The righteousness of Christ: imputed, infused, incorporated

Cornelius Plantinga Jr. at Festival 2014Last Friday, at the Festival of Faith and Writing held at Calvin College, Cornelius Plantinga Jr. preached an excellent sermon during the Vespers service, which was itself beautifully designed. He described quite elaborately the way our bodies work when attacked by a virus, countering it with antibodies and, after defeating it, building antibodies to guard against its return. From this process, vaccinations have been developed against these viruses. These are  then injected into people, giving them a small dose of the illness, which in turn stimulates the vaccinated people’s bodies to produce their own antibodies, immunizing them from later getting a serious case of the disease.
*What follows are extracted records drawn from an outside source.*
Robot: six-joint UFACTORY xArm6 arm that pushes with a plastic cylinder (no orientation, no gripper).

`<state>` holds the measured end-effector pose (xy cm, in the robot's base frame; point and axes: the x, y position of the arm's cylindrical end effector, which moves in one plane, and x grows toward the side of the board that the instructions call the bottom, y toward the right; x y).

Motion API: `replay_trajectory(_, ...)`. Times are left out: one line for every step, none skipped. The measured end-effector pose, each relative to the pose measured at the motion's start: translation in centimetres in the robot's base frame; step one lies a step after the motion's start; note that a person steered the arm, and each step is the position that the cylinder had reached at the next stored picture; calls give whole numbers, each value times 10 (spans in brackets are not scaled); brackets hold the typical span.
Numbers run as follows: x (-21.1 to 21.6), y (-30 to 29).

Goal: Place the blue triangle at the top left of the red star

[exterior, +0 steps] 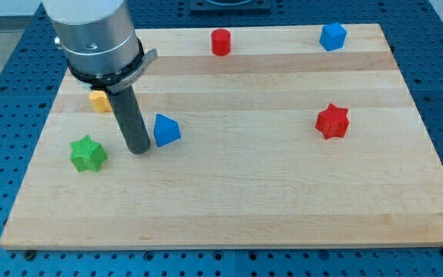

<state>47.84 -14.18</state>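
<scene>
The blue triangle lies on the wooden board, left of the middle. The red star lies far to its right, at about the same height in the view. My tip rests on the board just left of the blue triangle and slightly below it, close to it or touching its left edge. The rod rises up and to the left to the grey arm body at the view's top left.
A green star lies left of my tip. A yellow block is partly hidden behind the rod. A red cylinder and a blue block lie near the board's top edge.
</scene>
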Motion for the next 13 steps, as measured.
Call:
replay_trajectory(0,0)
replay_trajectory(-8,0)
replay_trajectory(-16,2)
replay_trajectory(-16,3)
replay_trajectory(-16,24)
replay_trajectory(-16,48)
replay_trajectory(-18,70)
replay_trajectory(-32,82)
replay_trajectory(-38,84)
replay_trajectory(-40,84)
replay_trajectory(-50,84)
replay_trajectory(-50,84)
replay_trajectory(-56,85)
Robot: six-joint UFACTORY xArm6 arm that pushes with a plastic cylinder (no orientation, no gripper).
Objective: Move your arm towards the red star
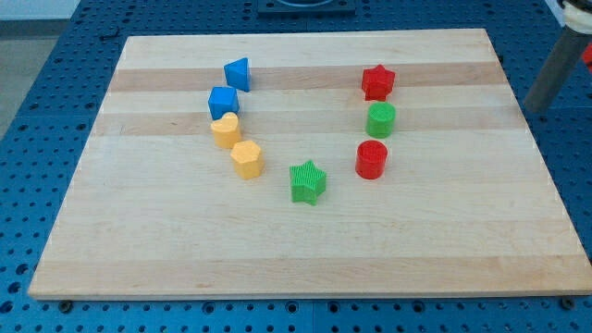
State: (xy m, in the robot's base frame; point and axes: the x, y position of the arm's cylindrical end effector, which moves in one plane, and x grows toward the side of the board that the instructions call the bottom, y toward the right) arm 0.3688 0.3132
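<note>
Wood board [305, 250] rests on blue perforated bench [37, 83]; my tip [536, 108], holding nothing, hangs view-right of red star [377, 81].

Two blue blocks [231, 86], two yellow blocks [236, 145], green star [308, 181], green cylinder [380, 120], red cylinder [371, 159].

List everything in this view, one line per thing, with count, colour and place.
Star-shaped red block: one, red, upper right of centre.
Green cylinder block: one, green, just below the red star.
Red cylinder block: one, red, below the green cylinder.
Green star block: one, green, bottom middle.
Blue blocks: two, blue, upper left, shapes unclear.
Yellow blocks: two, yellow, below the blue pair.
Wooden board: one, pale.
My tip: one dark rod, at the view's right edge, far right of the red star.
</note>
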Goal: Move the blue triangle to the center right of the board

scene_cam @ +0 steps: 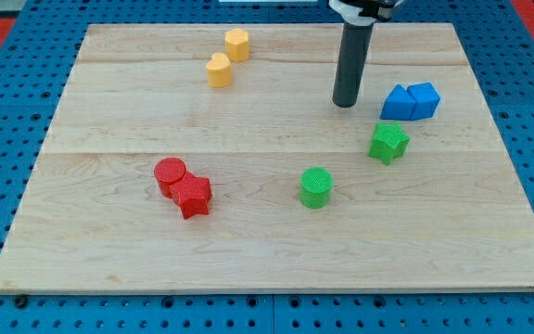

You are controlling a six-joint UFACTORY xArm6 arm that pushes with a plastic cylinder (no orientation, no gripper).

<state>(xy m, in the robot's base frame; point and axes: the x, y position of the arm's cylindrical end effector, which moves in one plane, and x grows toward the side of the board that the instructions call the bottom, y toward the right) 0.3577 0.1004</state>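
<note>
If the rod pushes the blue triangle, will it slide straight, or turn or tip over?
The blue triangle looks low and flat-bottomed, so it will probably slide, not tip. It seems to touch the blue cube, which would likely move too. My tip is at its left; an off-centre push may turn it.
</note>
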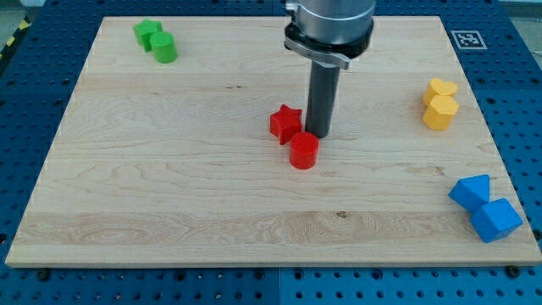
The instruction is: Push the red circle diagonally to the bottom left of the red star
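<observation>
A red star [285,124] lies near the middle of the wooden board [169,195]. A red circle [303,151] sits just to the bottom right of the star, touching or nearly touching it. My tip [318,134] stands right behind the red circle, at its top right edge, and just to the right of the star. The dark rod rises from there to the arm's head at the view's top.
A green block [147,32] and a green cylinder [164,48] sit at the top left. Two yellow blocks [440,87] [439,112] sit at the right. Two blue blocks [471,191] [495,219] sit at the bottom right edge.
</observation>
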You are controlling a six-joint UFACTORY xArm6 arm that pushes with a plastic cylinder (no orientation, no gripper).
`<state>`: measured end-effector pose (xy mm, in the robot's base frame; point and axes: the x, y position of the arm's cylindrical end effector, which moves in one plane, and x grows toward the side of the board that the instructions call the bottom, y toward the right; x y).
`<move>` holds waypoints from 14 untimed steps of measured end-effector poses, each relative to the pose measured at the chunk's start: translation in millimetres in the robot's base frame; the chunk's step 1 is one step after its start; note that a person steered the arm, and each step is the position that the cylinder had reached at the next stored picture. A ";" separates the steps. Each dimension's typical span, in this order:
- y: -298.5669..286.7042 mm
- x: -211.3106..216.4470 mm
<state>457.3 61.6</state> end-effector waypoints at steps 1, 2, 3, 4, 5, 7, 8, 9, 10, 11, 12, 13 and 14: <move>0.0 12.0; -6.2 35.9; 0.3 52.4; 27.9 83.6; 1.3 120.5; -14.5 65.0; -22.4 69.2; -23.2 69.5; -23.2 76.1; -29.4 96.9; -33.1 69.8; -41.9 53.9; -41.9 53.1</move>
<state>510.4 19.8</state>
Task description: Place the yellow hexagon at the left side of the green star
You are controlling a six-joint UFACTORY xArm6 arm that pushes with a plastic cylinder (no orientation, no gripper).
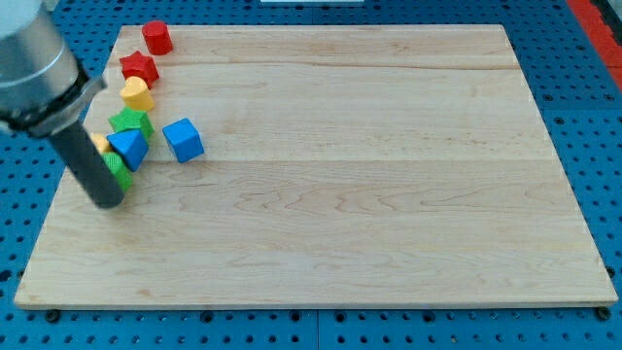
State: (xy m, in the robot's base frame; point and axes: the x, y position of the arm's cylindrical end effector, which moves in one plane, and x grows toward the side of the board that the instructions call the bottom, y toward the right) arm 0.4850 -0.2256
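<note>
Tip: your rod ends at my tip (107, 201), near the board's left edge, just below the block cluster; there is no claw here, so nothing can be released, clenched or grasped, only pushed.
Yellow hexagon: you see only a yellow sliver (101, 143) at the cluster's left, behind the rod and touching the blue triangle (128, 148); I take it for the hexagon, but its shape is hidden.
Green star: a green block (131, 122) sits just above the blue triangle and a green piece (120, 174) just below it, beside the rod; you cannot tell from here which is the star.
Other blocks: yellow heart (136, 92), red star (139, 66) and red cylinder (156, 37) run up the left edge; a blue cube (183, 139) stands slightly apart to the right.
Handling: expect the hexagon to be light, rigid and quick to slide on the smooth wood; it will likely spin if you press a corner.
Where to push: meet the middle of a flat side, low and squarely.
Risk: the blocks touch, so a push probably drags neighbours along, and the board (340, 194) edge is close on the left.
</note>
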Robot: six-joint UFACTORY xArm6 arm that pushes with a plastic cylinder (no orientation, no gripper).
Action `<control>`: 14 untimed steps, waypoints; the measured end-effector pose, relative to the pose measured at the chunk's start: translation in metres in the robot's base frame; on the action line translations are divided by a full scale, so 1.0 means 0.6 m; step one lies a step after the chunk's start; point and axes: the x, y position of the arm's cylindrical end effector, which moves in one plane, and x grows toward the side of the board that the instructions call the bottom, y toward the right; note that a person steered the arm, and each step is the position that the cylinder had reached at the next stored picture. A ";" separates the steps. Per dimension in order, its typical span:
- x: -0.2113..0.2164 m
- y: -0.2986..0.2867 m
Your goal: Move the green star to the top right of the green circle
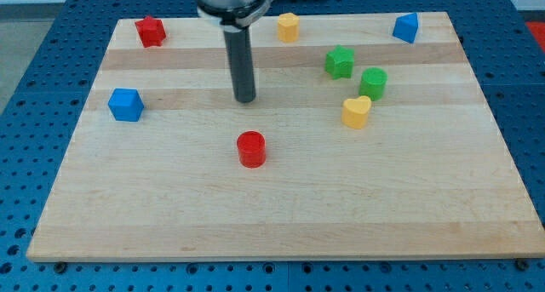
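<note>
The green star [339, 62] lies on the wooden board toward the view's upper right. The green circle [373, 83] sits just below and to the right of it, a small gap between them. My tip [245, 100] rests on the board well to the left of both green blocks, above the red circle [251, 149]. It touches no block.
A yellow heart [357, 111] sits just below the green circle. A yellow hexagon [289, 26], a red star [151, 31] and a blue block [406, 27] lie along the top edge. A blue cube [126, 105] is at the left. The board's rim [281, 251] runs along the bottom.
</note>
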 end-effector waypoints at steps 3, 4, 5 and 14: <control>-0.094 0.080; -0.096 0.128; -0.099 0.163; -0.082 0.390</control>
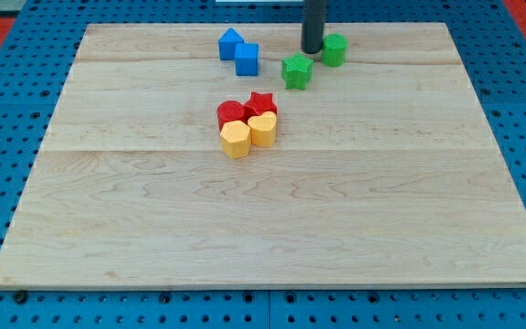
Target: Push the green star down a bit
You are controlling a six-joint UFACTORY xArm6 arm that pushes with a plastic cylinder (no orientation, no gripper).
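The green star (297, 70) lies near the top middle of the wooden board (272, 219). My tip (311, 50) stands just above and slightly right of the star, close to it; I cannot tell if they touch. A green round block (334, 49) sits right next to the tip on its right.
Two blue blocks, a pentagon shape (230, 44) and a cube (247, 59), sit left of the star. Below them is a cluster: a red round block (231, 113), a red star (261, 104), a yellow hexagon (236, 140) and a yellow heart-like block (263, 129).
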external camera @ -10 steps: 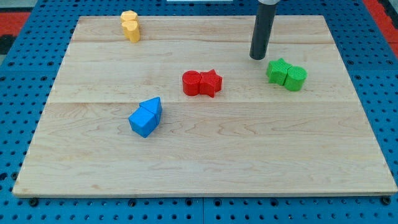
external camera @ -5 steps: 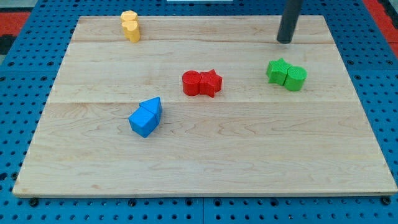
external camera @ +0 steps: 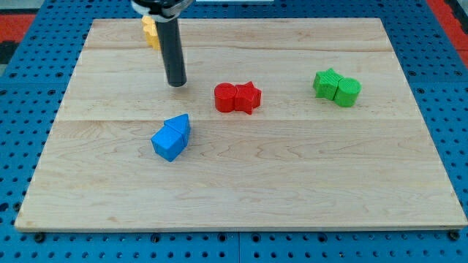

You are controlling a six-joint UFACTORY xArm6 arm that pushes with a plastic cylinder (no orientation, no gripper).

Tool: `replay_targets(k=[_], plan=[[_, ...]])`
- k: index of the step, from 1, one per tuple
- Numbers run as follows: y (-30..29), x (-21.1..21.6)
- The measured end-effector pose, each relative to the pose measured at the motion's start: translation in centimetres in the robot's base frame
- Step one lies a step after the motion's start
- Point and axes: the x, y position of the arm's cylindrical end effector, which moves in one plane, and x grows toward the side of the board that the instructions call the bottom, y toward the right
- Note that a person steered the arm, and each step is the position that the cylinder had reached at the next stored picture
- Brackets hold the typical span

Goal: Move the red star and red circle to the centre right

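The red circle (external camera: 225,97) and the red star (external camera: 248,97) sit side by side and touching near the middle of the wooden board (external camera: 241,197), the circle on the left. My tip (external camera: 177,83) rests on the board to the upper left of the red circle, a short gap away from it. The rod rises from the tip toward the view's top.
Two yellow blocks (external camera: 151,32) stand at the top left, partly hidden behind the rod. A blue pair (external camera: 171,136), a cube and a wedge shape, lies left of centre. A green star (external camera: 327,83) and green cylinder (external camera: 348,91) touch at the right.
My tip has swept from the board's upper right, above the green blocks, across to the upper left of the red circle. No block has moved.
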Motion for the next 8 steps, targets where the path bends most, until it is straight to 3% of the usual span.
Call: replay_targets(k=[2,5,8], plan=[[0.3,0.5],[11.0,3.8],[13.5,3.3]])
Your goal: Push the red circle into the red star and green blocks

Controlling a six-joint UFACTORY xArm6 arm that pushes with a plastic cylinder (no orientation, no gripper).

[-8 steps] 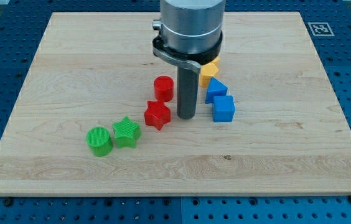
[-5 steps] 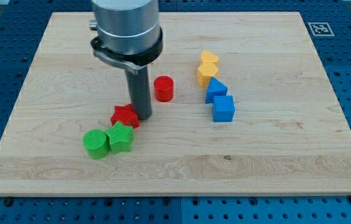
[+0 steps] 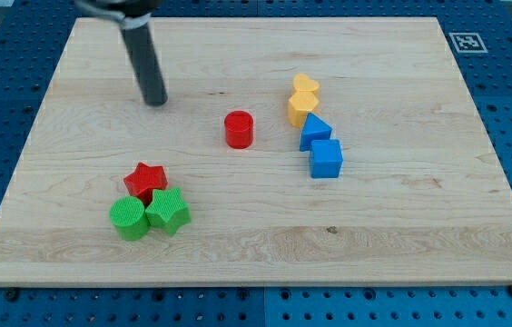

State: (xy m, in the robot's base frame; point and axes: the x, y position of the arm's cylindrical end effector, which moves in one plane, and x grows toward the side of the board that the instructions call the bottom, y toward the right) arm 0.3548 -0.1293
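Note:
The red circle (image 3: 239,129) stands near the middle of the wooden board (image 3: 401,227). The red star (image 3: 145,181) lies at the lower left, touching the green circle (image 3: 129,219) and the green star (image 3: 168,212) just below it. My tip (image 3: 154,102) is at the upper left of the board, well left of the red circle and above the red star, touching no block.
To the right of the red circle stands a close column of two yellow blocks (image 3: 303,98) above two blue blocks (image 3: 321,147). A black-and-white marker (image 3: 466,42) sits at the board's top right corner.
My tip swept left from beside the blue blocks, pushed the red star down-left against the green blocks, then moved up to the upper left. The red circle stayed put.

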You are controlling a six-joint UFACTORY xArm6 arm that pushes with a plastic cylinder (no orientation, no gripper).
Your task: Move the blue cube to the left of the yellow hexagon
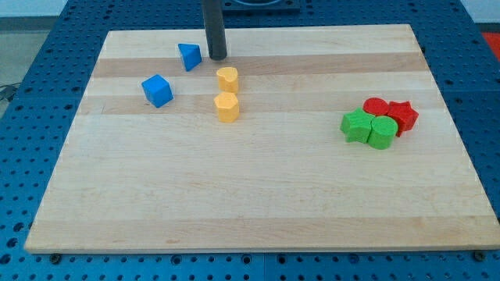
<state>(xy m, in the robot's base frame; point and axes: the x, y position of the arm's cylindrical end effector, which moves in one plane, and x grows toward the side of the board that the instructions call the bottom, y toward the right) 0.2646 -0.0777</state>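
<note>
The near half of the wooden worktop (pixel 258 211) lay bare from its left edge to its right edge, giving open room across the whole near side. Farther back on the right, well apart from everything else, four blocks huddled touching one another: a green star-like block (pixel 356 126), a green rounded block (pixel 383 133), a red star (pixel 403 115) and a red rounded block (pixel 376 106) partly hidden behind the green ones, so its shape was hard to make out.

On the left, the blue cube (pixel 157 90) sat tilted, some way in from the worktop's left edge, with free wood on all sides of it. To its right, across a clear gap, stood the yellow hexagon (pixel 226 107); just beyond that, close but seemingly not touching, was a second yellow block (pixel 227 79) of rounded shape. A blue triangular block (pixel 189 56) lay farther back, between the cube and the tool.

The tool was a plain dark rod holding nothing, its upper part cut off by the frame's far edge. My tip (pixel 216 58) rested near the far edge, just right of the blue triangular block and well apart from the blue cube, which lay nearer and to its left.
</note>
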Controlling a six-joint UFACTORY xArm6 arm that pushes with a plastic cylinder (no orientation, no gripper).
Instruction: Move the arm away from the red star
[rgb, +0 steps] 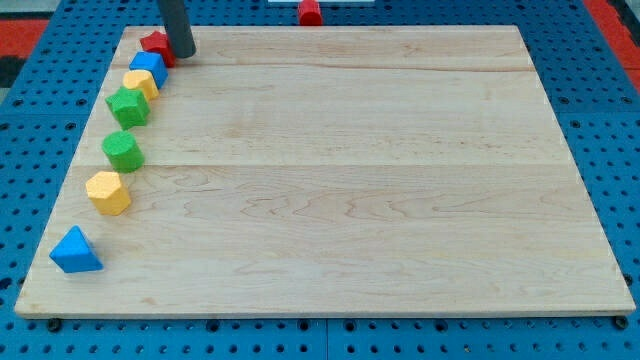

Plantinga then drew an analogy between that process and the way in which the atoning death of Christ through which he overcame death, when appropriated by the faith of a believer, brings about a participation of the believer in Christ’s death. We experience the death that is the penalty for sin, in small measure, but in that process we are, in a sense, immunized from the awfulness of the second death and are raised with Christ in the resurrection to life at Christ’s return.

I hope I have restated Plantinga’s analogy accurately, because I thought it captured very nicely the manner in which we are united with Christ in death to sin and thereby also united with him in the grand resurrection from the dead. I enjoyed the sermon very much, and I have been pondering Plantinga’s illustrative analogy in light of the dispute between Roman Catholic and Protestant understandings of the manner in which Christ’s righteousness brings about the believer’s justification.

Discussions between Roman Catholic and Lutheran theologians, and in meetings of participants in Evangelicals and Catholics Together, have considerably advanced our understandings of one another’s doctrinal intentions. It is clear that both parties wish to affirm that justification is by grace through faith, that Roman Catholic participants did not wish to imply that the works of the believer, which are enabled by the infusion of Christ’s righteousness and necessary for final justification, undermine the graciousness of that justification, and that Lutherans and evangelicals did not wish to communicate that the good works which God produces in the lives of justified believers, through the Spirit of God’s work of sanctification, are unconnected to God’s justifying grace. But it does not appear to me that the classic difference has been overcome between the Protestant understanding of justification as a forensic imputation of the righteousness of Christ and the Roman Catholic understanding of justification as an infusion of the righteousness of Christ, graciously enabling believers to do works which are meritorious in their final justification.

As I pondered Plantinga’s analogy between vaccination and union with Christ in his death, I wondered if some might think it risky because it may be thought to suggest that the righteousness of Christ is infused into us, in a way that compromises the important distinction between the saving operations of justification and sanctification. I suggest that this risk is avoided if we place the analogy within an understanding of salvation that has union with Christ at its center.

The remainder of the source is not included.